As you can see, the difference has been outrageous.


And if you take a look at the lowest point (highlighted in red circle), my position is still up 137% while the market has become negative.


Hold it through the thick and thin. Because I don't think I can correctly predict the bottom of the market or any stock every time.


2. What is high, can go higher

When I asked people what they will do when their investments have hit a 100% return in less than 2 years, most of them would tell me they either will sell all their holdings or half of it and let the other half "run".


That is a good strategy to keep the money in the pocket.


However, if you are looking to make 300%, 500% or a 1,000% gain, then I sincerely doubt the above strategy can maximize your returns.


I have a friend who just called me this morning (true story). J asked me what are some investment opportunities he can go into.


He shared that he had regretted that he sold his Tesla (Nasdaq: TSLA) at $600+ after it had dropped from a high of close to $900.


My recommendation to him back then was, he should keep. Time is on his side and he has the holding power.


Still, sensing that he was jittery and worried if the price would go down further due to Covid crisis, I told him to sell if it gives him a better sleep at night. After hearing the words, he sold it a couple of weeks later.


His original purchase price was around $300 so he still made some decent returns.


Yet, when he saw the stock price rebounded back to $800+ (as of this writing), he felt frustrated.


He said...


Every time I buy, the stock goes down. Then when I sell, it goes back up.

Doesn't that sound familiar?


The successful traders I know use technical analysis and/or macro data to make a conscientious decision to maximize their returns.


The successful investors I know, use fundamentals. They rarely sell unless the initial investment thesis has changed or for personal reasons.


People who focus solely on the stock price, buy and sell according to emotions. I find this method emotionally the most strenuous and the results are inconsistent.


I know because I used to be like that. That's why I made a conscious effort to pivot to be an investor.


3. Throw The Numbers Out

I realised through my investment journey that the conventional method of valuation doesn't work well with high growth companies.


I learned this from David Garner, CEO of Motley Fool.


To put things in perspective, Shopify is not profitable and their Price to Earnings ratio is negative. This is because they are still losing money as a company at this juncture.


How can a "non-profit" organization (pun intended) generate such good returns (and in such a short period of time)?


The answer is...

Qualitative over quantitative

Having said that, such characteristics are very difficult to define. Especially when qualitative aspects of investing are highly subjective.

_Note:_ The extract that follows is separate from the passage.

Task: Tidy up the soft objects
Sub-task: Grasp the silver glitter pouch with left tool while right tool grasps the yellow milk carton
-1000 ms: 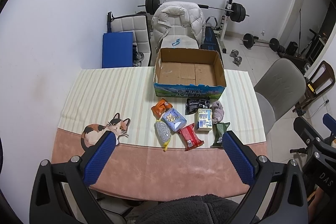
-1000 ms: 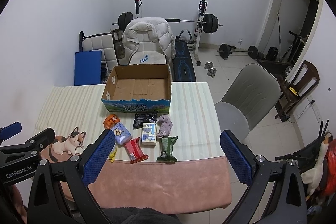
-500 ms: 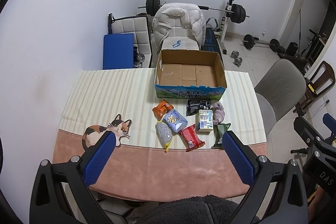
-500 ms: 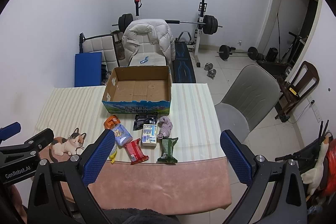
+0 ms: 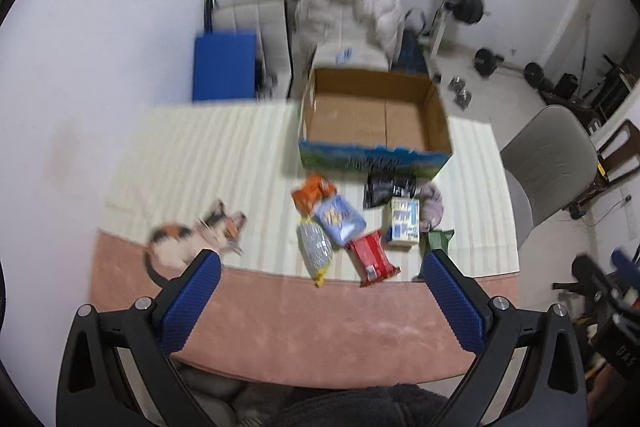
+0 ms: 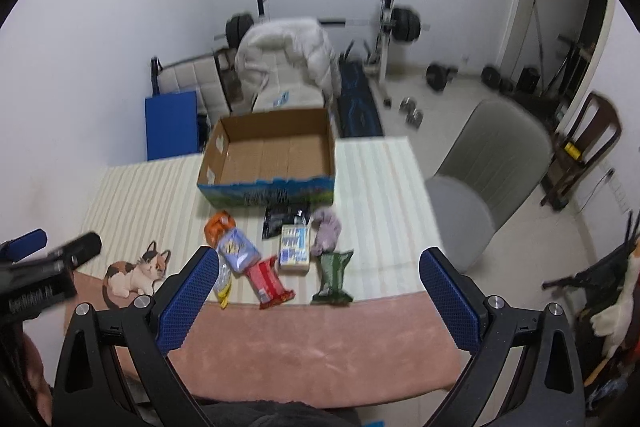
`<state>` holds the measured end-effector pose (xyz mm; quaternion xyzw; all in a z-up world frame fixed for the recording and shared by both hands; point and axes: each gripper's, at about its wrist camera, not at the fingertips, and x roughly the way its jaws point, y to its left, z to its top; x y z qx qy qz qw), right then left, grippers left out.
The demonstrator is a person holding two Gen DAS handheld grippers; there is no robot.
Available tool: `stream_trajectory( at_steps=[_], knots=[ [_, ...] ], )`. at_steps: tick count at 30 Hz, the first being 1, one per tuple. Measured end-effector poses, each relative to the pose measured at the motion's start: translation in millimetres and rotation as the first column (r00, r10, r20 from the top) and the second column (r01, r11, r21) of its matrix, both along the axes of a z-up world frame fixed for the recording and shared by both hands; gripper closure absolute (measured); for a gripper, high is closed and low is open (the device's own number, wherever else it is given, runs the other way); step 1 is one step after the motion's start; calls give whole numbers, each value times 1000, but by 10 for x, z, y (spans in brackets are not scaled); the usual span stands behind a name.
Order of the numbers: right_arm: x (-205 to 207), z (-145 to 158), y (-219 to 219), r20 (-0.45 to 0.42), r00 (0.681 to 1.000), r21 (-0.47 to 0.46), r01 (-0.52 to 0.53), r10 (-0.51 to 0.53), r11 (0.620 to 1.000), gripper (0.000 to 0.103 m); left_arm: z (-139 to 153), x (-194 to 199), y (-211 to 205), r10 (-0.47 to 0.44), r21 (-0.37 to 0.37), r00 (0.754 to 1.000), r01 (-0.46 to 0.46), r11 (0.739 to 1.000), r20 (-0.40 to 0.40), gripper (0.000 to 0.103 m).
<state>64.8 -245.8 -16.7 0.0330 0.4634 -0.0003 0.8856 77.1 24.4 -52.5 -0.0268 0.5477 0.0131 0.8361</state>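
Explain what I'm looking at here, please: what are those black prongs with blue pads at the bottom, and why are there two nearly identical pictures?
There is no robot here. A person holds a two-finger tool in each hand, and each tool carries a wide-angle camera looking forward along its fingers. One picture comes from the left hand-held gripper, the other from the right hand-held gripper. The blue pads are the fingers' gripping faces. Both grippers are open and hold nothing.

Ahead is a table with a striped and pink cloth bearing a cat picture. An empty cardboard box sits at its far side. In front of it lie small soft packets: an orange one, a light blue one, a red one, a green one, a black one, a white and blue pack and a purplish cloth. Gym equipment stands behind.
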Motion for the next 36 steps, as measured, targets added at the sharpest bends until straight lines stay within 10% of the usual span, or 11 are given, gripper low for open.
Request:
stream_trajectory(
  at_steps=[6,13,25,27,31,36],
  knots=[
    [616,-1243,-89,-234,972,49,4,7,999,1,-1097,498,66,27,-82,976,-46,996,-218,0],
    [1395,-2629,61,-423,902,159,-16,83,987,1,-2406,1224,107,98,-147,886,-183,972,-454,1],
    [2086,-4172,650,-615,781,142,-22,105,990,11,-3445,1202,353,156,-48,782,-231,972,-603,1],
    [2119,-4293,697,-635,765,146,-18,107,989,23,-3564,1195,340,156,-44,785,-227,973,-599,9],
    [2165,-4452,772,-646,758,89,-45,92,995,36,-3768,1184,358,155,-41,791,-222,974,-592,59],
    [2028,-4504,795,-647,755,62,-88,107,994,37,-3828,1029,380,177,-1,804,-215,977,-567,65]
  ],
)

Maybe if anyone is keen, I can do an in-depth post on why I see in Shopify and how I value it. You can leave a comment below on the social media platform or on this blog.


TL:DR

There are many ways to profit from the market. I realised that


1. The longer I hold, the higher my returns are (mainly applicable to good companies).


2. What is high, can go higher (especially if the company is in a disrupting industry and has a huge tailwind).

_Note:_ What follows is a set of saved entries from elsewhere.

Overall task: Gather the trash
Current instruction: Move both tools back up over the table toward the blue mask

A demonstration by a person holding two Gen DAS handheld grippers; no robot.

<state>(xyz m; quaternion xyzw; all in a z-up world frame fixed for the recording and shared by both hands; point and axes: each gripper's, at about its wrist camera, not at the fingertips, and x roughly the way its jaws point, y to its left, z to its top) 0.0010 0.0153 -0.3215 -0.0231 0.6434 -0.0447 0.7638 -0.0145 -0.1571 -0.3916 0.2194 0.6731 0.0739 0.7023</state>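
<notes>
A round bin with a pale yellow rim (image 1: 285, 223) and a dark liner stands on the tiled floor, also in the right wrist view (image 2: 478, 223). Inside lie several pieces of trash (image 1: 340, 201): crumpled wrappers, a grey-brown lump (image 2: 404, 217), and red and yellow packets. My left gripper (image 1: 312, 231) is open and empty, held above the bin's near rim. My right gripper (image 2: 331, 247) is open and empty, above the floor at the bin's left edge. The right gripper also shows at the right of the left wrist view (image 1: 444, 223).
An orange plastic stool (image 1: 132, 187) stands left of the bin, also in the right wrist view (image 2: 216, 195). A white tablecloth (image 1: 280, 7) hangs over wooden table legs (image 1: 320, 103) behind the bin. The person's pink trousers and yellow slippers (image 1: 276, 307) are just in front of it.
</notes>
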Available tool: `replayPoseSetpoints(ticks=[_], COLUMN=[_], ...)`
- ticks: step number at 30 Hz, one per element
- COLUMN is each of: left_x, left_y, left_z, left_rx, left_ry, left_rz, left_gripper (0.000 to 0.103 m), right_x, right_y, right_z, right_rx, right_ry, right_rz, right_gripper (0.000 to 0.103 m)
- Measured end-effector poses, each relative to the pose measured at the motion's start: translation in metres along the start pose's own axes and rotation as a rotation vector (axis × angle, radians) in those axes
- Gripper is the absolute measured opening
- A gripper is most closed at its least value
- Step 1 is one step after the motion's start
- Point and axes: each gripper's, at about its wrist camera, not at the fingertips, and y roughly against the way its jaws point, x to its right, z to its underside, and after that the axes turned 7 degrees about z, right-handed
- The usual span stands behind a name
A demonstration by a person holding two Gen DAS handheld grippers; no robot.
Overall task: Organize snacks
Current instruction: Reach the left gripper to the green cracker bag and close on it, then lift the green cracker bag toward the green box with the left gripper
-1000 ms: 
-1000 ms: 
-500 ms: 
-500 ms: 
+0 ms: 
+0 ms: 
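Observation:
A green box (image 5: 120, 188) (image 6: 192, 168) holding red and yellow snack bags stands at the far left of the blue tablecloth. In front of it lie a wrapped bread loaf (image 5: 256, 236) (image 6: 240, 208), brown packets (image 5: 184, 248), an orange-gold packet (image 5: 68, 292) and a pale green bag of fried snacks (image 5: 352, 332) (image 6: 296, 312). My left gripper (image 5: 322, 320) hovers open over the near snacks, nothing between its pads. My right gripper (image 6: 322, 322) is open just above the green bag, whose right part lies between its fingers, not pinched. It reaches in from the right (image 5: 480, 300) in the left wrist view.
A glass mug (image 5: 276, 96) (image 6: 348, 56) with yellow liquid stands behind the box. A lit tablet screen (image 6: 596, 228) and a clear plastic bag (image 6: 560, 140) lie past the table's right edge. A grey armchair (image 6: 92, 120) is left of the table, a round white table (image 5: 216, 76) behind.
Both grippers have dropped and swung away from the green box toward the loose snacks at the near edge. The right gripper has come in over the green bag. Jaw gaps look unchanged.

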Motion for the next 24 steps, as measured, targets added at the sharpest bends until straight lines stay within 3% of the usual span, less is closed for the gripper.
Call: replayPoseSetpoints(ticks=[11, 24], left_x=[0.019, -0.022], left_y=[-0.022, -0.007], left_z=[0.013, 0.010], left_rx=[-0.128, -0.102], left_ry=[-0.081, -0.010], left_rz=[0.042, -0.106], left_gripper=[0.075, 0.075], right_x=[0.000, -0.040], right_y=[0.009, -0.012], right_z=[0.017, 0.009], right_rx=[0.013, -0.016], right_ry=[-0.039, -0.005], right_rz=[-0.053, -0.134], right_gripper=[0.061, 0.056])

3. Throw out the numbers. it doesn't mean I don't do any analysis. It just means I'm not fixated on any target price or specific valuation metric if I know this company has long term huge potential.


Stay safe and happy shopping on the market!


Disclaimer: This post is not to solicit investment nor serve as a recommendation to buy or sell the stocks mentioned here. It is meant as educational material. Do consult your financial advisor before making any investment decision.